Regular attendance at meetings and keeping clear of drugs are the essentials. Practise doing the little things that people suggest, because many of the small practical suggestions of how to stay away from drugs, how to deal with drinking situations, what to do about old using and abusing friends, and so forth are easy to accept.
You will notice that recovering addicts often do not give advice directly. Instead they talk about what they did, and what parts of the programme worked for them. It’s impossible to take offence at this. After all, they are only reporting the facts.
The facts of their experience can help you, if you let them. Of course everybody is different, and what works for one individual may not work for another if circumstances are very different.
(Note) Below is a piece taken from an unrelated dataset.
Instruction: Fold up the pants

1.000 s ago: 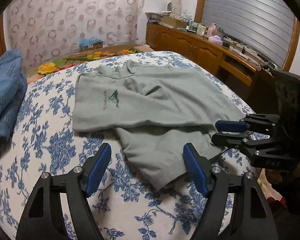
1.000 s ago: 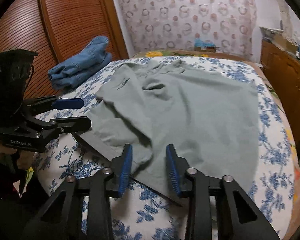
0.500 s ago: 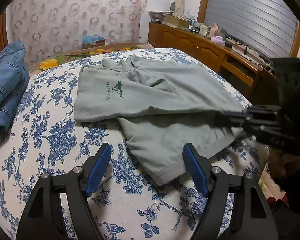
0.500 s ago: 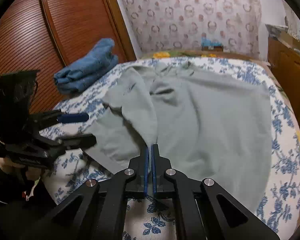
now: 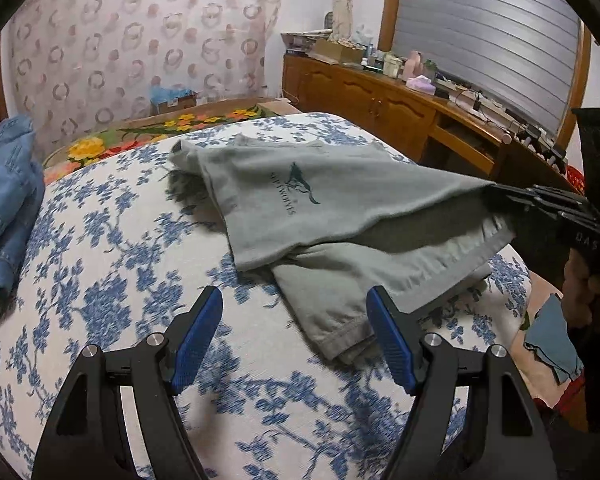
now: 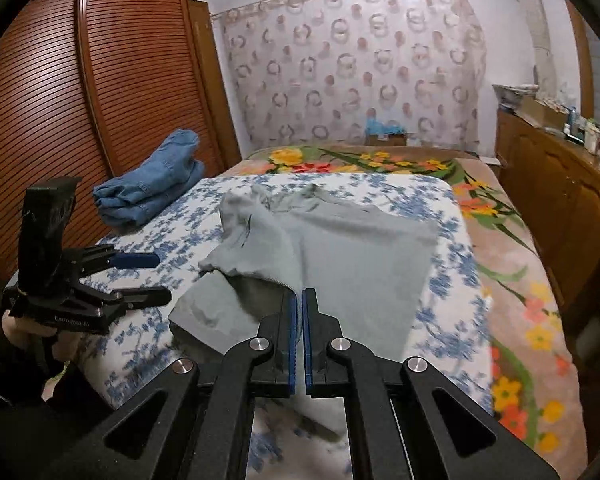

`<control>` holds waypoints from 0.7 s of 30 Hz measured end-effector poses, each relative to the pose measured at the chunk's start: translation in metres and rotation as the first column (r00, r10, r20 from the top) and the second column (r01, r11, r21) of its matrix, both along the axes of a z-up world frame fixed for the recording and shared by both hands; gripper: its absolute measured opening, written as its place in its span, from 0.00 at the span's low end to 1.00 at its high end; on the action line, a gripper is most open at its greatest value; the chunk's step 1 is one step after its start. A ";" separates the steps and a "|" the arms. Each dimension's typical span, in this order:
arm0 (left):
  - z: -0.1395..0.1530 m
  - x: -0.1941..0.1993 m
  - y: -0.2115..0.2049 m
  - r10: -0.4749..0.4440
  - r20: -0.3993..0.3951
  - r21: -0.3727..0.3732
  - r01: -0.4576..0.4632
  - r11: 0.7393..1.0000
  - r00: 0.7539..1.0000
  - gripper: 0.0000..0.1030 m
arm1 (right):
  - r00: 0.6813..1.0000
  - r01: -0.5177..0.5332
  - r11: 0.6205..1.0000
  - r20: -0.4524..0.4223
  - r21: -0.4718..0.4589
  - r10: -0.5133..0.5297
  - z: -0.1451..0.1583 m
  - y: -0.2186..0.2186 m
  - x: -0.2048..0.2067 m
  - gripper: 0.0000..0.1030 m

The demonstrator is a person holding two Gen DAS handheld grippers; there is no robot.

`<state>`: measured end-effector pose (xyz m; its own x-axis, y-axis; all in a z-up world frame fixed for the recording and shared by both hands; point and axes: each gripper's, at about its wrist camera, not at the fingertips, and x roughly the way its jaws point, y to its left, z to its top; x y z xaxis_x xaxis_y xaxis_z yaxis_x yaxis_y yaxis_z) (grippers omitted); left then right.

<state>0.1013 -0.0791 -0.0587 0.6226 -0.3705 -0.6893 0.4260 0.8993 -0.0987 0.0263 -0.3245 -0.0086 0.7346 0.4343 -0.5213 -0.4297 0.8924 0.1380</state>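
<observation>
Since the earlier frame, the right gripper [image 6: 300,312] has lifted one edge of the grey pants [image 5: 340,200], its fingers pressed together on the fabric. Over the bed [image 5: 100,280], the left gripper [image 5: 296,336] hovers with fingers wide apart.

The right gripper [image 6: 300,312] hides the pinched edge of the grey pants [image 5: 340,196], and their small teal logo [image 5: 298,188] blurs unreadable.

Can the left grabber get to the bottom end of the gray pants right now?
Probably yes. The left gripper is open, and the gray pants hem lies bare on the bed just ahead, nothing between.
</observation>
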 end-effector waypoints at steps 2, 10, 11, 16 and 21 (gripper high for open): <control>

For instance, the experience of a single person may not be able to help others with their marriage problems.
But when people have the same kind of trouble, then usually the experience of a longstanding member will have something that you can learn from it. A married member will be able to tell you about the strain on his marriage during the first few weeks of recovery. If you are undergoing the same strain, you will probably be able to learn something from his experience.
The other mental trick that sometimes helps unwilling people do what is suggested is to use the 24-hour plan. Just for one day you might be willing to do something which otherwise you would reject. Looked at in this way, you do not need quite as much willingness.
Trust in NA and AA-Getting clean and sober is rather like a leap in the dark. You are bound to be dismayed and frightened about the future. You are at the beginning of a big change in life. And in the first few weeks you may well have fears and doubts about it.
Trust in NA and AA. Of course, the future seems scary at the moment, but when so many addicts have stayed clean thanks to doing what the programme suggests, it is overwhelmingly likely that it will work for you too. Remind yourself of all the happy recovering addicts who used to feel like you do but who are now making it. All you have to do is give it a try today.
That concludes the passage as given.